As I’m looking at the amount I have written so far it’s becoming clear that it’s time to wrap it up. Unfortunately I feel that haven’t covered many of the topics that were also very very good. There were a few really good sessions on education at GAT, with a great overview of adult learning theory by Cathy Armstrong. She also described a great little idea being driven in Manchester to optimise the learning opportunities from theatre lists (the acronyms being LOAF/BREAD). The conference also offered free mentoring sessions as a taster for what mentoring can offer us as trainees.
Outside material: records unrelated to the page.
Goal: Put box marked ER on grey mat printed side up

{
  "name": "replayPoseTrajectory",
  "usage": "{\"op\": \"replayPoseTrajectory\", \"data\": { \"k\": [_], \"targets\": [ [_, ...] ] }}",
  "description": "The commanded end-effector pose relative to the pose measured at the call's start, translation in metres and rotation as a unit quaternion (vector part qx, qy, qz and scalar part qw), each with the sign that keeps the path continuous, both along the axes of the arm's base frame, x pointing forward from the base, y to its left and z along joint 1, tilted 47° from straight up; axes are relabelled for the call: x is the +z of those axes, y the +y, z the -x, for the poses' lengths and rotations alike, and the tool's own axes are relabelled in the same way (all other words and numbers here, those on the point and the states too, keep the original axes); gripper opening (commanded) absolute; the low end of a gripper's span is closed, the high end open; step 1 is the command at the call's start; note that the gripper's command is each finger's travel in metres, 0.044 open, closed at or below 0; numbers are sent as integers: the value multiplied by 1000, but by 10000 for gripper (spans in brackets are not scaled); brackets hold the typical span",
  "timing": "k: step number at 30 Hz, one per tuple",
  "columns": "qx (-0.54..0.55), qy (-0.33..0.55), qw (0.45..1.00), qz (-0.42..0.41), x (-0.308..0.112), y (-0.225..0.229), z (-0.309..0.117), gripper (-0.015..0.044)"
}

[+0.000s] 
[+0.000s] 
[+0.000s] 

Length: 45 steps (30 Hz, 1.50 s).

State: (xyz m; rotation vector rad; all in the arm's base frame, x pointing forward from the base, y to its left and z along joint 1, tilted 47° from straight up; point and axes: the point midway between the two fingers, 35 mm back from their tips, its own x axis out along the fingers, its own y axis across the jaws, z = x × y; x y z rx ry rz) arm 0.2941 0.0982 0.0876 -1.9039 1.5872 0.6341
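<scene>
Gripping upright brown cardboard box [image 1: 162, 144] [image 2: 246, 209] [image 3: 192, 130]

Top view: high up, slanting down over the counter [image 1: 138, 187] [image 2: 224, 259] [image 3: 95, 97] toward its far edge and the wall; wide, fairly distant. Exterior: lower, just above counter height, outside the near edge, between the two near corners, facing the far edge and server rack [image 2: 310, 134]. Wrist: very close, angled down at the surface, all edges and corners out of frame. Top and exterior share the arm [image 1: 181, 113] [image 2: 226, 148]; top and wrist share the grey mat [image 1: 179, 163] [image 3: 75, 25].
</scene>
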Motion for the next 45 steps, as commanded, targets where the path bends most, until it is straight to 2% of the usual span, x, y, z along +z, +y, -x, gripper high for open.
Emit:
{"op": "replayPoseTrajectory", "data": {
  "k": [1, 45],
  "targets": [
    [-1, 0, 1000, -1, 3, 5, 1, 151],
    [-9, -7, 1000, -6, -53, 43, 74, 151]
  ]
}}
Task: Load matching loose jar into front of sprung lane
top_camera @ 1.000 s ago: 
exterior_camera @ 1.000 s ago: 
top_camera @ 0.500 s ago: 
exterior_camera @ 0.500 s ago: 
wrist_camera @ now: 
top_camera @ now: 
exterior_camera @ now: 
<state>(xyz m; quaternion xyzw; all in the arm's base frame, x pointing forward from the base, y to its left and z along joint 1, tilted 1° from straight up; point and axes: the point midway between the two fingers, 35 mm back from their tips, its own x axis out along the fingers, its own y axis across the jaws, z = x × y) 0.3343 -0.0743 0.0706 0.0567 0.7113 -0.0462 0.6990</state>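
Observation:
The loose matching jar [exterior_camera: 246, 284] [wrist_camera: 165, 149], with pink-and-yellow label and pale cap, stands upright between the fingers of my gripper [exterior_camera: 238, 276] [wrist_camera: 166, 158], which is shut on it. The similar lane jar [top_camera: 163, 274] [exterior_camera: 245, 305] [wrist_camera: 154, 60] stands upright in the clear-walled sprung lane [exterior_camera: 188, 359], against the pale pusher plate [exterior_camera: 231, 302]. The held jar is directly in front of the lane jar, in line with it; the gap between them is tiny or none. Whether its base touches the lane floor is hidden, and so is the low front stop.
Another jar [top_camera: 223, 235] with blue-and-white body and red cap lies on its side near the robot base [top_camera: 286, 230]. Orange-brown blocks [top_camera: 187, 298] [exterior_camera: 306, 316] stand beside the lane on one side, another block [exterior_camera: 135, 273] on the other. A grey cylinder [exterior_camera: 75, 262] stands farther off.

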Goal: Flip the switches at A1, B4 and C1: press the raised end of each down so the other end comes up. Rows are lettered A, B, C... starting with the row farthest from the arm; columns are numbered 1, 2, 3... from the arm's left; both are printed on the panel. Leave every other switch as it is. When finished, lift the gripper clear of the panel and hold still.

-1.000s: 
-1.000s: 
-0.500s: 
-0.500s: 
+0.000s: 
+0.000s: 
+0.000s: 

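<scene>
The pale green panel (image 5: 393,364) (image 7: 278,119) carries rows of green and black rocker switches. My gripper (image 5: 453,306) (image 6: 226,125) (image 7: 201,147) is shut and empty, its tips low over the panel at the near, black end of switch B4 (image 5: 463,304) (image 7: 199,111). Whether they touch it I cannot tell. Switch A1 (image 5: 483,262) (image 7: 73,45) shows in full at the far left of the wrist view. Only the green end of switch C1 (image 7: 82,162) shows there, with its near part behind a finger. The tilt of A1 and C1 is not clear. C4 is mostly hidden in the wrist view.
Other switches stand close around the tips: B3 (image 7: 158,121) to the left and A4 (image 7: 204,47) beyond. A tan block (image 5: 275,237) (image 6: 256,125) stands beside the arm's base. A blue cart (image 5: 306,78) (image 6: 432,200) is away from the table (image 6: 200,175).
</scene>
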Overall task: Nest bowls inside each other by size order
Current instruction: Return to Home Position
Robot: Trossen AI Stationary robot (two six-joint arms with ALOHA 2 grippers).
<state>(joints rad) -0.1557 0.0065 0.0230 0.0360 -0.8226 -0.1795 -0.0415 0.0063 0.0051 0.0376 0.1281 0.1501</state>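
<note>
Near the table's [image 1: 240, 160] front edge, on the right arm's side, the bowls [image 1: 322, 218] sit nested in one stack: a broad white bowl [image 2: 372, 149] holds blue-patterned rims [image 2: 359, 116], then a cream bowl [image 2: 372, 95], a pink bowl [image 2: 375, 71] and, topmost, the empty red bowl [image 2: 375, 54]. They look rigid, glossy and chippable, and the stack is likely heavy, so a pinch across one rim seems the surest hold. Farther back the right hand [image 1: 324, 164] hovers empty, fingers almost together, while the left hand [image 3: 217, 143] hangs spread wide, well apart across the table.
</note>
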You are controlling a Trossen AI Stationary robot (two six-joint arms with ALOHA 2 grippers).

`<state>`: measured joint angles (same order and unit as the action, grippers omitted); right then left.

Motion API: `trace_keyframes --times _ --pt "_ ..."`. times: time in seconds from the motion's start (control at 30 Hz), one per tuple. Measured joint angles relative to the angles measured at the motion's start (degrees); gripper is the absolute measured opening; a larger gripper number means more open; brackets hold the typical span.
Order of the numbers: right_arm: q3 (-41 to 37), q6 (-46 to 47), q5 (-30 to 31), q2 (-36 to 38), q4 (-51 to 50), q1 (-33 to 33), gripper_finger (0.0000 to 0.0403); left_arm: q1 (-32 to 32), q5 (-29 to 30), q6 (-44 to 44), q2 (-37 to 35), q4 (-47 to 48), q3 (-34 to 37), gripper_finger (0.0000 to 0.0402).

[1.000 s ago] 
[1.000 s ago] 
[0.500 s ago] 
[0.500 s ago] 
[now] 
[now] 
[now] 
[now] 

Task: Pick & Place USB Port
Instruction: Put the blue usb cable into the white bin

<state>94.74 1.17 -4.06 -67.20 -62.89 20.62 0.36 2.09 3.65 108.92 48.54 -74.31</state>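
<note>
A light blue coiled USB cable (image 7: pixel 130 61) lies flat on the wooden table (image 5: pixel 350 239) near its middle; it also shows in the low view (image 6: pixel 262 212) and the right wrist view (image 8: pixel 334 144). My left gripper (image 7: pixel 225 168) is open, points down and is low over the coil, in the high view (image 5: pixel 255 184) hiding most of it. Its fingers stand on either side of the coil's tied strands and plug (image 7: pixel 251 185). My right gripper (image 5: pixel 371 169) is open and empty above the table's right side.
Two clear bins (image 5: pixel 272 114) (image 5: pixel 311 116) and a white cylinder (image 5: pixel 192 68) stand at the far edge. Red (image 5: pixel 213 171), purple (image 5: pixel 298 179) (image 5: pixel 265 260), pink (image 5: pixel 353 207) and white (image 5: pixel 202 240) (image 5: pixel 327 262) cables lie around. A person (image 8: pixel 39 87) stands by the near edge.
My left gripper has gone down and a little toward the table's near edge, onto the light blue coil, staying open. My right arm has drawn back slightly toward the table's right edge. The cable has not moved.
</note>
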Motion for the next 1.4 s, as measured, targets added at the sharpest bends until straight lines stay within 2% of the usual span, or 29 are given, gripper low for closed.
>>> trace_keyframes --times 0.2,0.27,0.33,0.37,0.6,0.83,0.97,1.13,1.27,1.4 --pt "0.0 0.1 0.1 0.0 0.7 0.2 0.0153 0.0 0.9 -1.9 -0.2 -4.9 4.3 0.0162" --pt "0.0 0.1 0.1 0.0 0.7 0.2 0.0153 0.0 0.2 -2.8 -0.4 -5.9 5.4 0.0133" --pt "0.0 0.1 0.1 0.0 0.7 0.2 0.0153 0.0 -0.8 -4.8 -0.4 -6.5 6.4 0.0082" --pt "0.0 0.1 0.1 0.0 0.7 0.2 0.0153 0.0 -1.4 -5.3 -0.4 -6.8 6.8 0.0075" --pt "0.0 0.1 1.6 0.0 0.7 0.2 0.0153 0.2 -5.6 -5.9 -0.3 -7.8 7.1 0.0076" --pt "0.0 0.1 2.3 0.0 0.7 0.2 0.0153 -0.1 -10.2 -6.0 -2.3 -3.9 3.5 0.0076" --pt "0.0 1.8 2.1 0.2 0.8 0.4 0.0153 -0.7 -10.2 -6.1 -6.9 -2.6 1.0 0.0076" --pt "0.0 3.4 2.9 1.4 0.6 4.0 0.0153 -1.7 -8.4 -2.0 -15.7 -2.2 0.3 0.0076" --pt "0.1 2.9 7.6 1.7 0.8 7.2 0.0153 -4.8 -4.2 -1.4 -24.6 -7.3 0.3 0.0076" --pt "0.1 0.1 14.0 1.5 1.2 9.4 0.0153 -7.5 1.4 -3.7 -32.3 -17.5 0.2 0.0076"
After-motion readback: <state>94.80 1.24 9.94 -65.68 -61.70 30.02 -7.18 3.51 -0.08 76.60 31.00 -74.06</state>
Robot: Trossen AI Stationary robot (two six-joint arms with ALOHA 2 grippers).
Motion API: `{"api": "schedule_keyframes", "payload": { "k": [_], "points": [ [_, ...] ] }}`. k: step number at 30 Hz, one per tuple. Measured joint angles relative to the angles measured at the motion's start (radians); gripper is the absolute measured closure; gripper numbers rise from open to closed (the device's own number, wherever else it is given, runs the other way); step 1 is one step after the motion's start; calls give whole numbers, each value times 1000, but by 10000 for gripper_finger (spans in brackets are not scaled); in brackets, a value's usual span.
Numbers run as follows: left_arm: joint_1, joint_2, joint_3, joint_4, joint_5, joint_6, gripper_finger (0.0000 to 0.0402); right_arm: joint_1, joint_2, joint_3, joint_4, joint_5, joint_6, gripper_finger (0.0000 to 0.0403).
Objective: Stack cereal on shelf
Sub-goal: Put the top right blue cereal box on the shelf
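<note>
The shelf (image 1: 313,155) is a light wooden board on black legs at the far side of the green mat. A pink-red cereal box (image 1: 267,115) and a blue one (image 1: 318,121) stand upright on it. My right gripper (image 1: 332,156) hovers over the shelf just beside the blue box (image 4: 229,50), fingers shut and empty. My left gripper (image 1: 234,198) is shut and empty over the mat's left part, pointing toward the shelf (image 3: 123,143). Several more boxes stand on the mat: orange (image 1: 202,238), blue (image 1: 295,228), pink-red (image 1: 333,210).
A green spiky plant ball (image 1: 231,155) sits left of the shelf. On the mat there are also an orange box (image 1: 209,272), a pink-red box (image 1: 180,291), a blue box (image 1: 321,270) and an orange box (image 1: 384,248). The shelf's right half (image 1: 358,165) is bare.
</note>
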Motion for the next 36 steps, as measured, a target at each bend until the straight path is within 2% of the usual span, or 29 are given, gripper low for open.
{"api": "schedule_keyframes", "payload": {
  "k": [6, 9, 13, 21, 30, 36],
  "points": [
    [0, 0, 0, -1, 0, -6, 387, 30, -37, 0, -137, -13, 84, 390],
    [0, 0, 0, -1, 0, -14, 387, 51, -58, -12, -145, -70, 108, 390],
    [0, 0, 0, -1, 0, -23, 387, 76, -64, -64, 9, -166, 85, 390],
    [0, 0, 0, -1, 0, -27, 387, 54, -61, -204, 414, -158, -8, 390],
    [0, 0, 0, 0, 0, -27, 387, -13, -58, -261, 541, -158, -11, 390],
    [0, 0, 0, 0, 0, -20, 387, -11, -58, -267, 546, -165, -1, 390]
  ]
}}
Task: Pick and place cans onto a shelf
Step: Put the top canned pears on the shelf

After letting curiosity get the better of me I can say that is was well worth it, if not quite what I was expecting. There were some fascinating talks by a couple of our local trainees Matthew Jackson and Simon Forrington about their experience of working in an Ebola epidemic and as in aeromedical retrieval respectively. There were a number of great clinical talks that I haven’t got round to mentioning looking at major haemorrhage, peri-operative lung protection, aortic stenosis and ECMO amongst others. The ethics and law session was also a really interesting block, covering the challenging topics of consent, negligence claims and the use of social media (the Twitter feed went a little bit quiet during this session). The conference closed on a high with the very engaging debate about the future of anaesthetic rooms, the final vote going in favour of keeping them. 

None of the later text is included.